First, the issue is not about giving anyone money. It is about insurance covering FDA approved medications that are legally prescribed by a doctor. Covering any of these medications should be no more controversial than covering those for erectile dysfunction.
It is also not about what we have to pay for as taxpayers. It is about what a “comprehensive medical insurance package” looks like. If employers do not provide this, they are increasing the risk that you and I will indeed end up paying for medical care that could have been avoided through good preventative coverage. For example, not covering cholesterol medications now will lead to expensive heart procedures later.
This isn’t an entitlement issue.

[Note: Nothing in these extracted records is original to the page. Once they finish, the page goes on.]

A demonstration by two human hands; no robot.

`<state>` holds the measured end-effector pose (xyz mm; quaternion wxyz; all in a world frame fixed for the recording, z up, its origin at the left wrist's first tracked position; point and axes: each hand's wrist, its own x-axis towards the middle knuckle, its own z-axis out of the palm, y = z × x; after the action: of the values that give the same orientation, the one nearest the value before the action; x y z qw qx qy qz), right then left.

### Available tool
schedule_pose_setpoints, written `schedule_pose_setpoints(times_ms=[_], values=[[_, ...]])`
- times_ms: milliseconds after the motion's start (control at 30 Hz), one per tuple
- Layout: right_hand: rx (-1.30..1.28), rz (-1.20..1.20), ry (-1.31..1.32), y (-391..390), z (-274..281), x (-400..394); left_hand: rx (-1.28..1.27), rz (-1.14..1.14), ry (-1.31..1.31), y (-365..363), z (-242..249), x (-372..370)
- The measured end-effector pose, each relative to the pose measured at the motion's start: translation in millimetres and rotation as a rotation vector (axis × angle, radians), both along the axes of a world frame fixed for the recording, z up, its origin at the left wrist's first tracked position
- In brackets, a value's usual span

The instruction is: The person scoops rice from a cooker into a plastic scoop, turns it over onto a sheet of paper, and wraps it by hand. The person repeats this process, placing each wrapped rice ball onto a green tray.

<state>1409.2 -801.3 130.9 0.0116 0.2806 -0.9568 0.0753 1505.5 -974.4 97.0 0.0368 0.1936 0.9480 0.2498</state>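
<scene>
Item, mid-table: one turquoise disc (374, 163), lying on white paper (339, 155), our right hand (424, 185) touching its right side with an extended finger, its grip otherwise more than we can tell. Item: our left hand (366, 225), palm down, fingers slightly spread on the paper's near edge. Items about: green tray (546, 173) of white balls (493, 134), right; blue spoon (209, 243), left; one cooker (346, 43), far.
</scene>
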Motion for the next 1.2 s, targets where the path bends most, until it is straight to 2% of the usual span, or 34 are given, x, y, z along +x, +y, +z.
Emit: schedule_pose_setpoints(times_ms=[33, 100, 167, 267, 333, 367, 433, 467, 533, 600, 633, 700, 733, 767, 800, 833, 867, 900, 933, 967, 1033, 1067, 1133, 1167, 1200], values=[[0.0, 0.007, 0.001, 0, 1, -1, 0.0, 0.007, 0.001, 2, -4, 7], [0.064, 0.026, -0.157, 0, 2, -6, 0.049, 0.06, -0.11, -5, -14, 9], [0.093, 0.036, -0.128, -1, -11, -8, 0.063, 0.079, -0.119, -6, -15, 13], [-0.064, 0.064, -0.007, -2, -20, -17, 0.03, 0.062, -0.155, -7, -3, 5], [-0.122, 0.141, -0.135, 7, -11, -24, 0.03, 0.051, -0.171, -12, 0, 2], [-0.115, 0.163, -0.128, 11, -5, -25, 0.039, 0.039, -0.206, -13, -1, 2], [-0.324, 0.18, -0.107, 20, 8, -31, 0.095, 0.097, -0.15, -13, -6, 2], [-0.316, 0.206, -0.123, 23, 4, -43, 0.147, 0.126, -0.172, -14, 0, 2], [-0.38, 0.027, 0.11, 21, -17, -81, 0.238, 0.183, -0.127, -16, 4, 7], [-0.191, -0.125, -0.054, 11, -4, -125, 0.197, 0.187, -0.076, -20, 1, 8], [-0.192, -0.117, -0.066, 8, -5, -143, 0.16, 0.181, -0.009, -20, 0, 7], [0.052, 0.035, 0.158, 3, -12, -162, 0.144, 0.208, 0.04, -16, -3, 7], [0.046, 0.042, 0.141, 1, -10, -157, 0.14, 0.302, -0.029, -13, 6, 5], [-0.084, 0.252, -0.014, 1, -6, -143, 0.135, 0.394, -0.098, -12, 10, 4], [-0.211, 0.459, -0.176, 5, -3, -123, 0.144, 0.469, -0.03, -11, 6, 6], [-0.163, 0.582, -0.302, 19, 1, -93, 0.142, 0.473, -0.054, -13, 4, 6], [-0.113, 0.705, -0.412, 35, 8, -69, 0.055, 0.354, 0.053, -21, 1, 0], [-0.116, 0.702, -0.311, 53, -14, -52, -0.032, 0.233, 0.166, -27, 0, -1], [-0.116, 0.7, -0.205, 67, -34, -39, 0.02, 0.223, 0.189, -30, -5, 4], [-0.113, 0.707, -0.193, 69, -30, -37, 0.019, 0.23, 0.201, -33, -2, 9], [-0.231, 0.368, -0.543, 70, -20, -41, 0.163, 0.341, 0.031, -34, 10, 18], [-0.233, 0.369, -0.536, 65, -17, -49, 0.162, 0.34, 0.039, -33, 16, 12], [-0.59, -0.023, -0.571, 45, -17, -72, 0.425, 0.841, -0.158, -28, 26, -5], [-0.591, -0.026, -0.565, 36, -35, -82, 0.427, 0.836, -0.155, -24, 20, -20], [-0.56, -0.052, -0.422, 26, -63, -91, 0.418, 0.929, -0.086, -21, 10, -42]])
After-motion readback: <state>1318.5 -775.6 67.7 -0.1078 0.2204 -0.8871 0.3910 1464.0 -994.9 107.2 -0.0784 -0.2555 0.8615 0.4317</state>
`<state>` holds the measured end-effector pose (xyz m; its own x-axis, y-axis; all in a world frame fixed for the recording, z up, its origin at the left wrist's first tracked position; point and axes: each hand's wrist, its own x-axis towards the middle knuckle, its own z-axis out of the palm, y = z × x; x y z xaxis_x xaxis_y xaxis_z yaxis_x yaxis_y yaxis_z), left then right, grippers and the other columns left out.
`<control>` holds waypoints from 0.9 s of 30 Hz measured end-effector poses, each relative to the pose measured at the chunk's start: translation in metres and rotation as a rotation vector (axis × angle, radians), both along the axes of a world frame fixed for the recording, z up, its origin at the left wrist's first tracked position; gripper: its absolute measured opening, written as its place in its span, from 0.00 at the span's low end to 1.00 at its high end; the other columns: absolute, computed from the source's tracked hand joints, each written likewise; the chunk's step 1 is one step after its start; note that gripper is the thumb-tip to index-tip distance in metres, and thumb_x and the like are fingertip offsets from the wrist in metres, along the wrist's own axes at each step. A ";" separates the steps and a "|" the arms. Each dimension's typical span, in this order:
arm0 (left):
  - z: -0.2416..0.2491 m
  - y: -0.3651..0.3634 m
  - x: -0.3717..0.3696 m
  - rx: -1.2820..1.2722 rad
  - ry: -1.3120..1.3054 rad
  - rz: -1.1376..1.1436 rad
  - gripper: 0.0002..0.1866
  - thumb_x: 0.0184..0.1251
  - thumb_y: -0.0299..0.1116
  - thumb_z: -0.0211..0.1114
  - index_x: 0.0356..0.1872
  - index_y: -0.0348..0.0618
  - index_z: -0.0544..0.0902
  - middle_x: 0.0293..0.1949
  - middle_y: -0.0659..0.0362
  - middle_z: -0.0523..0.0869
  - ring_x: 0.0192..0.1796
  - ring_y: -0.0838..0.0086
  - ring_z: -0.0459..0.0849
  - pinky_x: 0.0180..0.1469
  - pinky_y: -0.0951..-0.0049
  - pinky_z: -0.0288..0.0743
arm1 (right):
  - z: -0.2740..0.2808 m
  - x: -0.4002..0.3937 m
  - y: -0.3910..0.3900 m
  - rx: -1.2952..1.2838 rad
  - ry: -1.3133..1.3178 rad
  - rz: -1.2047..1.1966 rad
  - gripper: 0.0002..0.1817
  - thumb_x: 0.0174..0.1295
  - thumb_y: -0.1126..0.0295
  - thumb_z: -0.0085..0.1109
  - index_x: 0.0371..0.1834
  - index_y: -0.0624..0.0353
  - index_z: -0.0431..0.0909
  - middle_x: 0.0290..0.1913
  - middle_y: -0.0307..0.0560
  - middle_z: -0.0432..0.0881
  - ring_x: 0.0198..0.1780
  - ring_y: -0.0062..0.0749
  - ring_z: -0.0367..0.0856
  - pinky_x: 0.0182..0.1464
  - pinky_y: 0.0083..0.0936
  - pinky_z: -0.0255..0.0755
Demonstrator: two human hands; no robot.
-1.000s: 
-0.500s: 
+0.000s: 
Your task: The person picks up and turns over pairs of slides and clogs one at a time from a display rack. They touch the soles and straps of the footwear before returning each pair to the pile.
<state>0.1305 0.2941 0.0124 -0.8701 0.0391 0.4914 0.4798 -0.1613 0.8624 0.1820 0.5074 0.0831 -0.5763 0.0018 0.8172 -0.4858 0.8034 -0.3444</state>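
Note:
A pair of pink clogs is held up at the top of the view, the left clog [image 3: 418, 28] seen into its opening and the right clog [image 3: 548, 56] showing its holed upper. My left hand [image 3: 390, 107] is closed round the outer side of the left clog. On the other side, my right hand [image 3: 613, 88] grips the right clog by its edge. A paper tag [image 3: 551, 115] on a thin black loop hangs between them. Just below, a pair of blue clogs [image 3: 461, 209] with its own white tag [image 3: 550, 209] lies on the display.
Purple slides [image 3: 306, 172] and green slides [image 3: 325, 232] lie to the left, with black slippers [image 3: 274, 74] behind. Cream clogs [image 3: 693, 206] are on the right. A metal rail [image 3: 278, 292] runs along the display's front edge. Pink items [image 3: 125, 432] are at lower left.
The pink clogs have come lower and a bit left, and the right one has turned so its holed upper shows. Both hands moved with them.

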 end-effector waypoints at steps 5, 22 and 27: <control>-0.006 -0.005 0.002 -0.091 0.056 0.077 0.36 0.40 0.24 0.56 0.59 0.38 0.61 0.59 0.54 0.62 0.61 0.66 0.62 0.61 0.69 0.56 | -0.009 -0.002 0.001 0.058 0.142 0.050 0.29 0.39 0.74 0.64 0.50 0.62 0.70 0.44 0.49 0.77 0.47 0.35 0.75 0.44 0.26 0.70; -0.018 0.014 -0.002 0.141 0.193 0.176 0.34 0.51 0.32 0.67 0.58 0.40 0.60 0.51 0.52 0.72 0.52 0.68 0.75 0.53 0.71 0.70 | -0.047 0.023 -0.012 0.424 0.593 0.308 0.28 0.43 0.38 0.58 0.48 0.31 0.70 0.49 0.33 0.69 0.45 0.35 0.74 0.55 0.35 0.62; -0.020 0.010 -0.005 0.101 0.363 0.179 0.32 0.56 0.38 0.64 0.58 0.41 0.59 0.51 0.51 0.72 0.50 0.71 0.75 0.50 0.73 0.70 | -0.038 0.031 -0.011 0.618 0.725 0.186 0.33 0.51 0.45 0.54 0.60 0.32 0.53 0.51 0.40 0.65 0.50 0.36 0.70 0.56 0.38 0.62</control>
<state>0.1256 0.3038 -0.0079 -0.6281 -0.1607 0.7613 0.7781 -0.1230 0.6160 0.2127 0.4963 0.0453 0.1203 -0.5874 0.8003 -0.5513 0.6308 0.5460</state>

University students pay for their medical insurance along with their tuition (I can provide the evidence – my own bills from USC if you like). Employees typically receive their insurance as part of their compensation package, with their “contribution” deducted from their salary). I don’t see the taxpayer involved anywhere here.
It isn’t even about supposedly promiscuous college students. Contraceptive medication is medically indicated for many medical issues, including painful ovarian and menstrual conditions. These same medications would be prescribed even if the woman were a cloistered nun. They must be taken daily to work properly, whether the woman is sexually active or celibate, unlike those for erectile dysfunction. Perhaps your familiarity with Viagra and similar medications is why you jumped to the conclusion that $3000 of medications over 3 years indicates “a lot of sex.”
You indicated that a particular woman’s family should be ashamed of her for her testimony. I submit they should be exceedingly proud. She was standing up for a friend and roommate who required a medical treatment the university was denying, even though the condition and the treatment are typically taboo.
Further, it is not about freedom of religion. Employers do not have the right to dictate their religious views to their employees. There are limited exceptions such as churches, but the idea is this: simply because an organization has some connection to a church does not make it exempt from labor laws. Do we allow employers to object “morally” to laws regarding rest and lunch breaks? Can they say their religion forbids them to pay overtime or a minimum wage? Can they ignore occupational health and safety regulations?
The important point is this: the patient, due to the university’s refusal to cover an FDA approved medication, required painful and expensive SURGERY. Medically and economically, this was an unacceptable outcome. This is what health care reform is about; recognizing that an ounce of prevention is worth a pound of cure.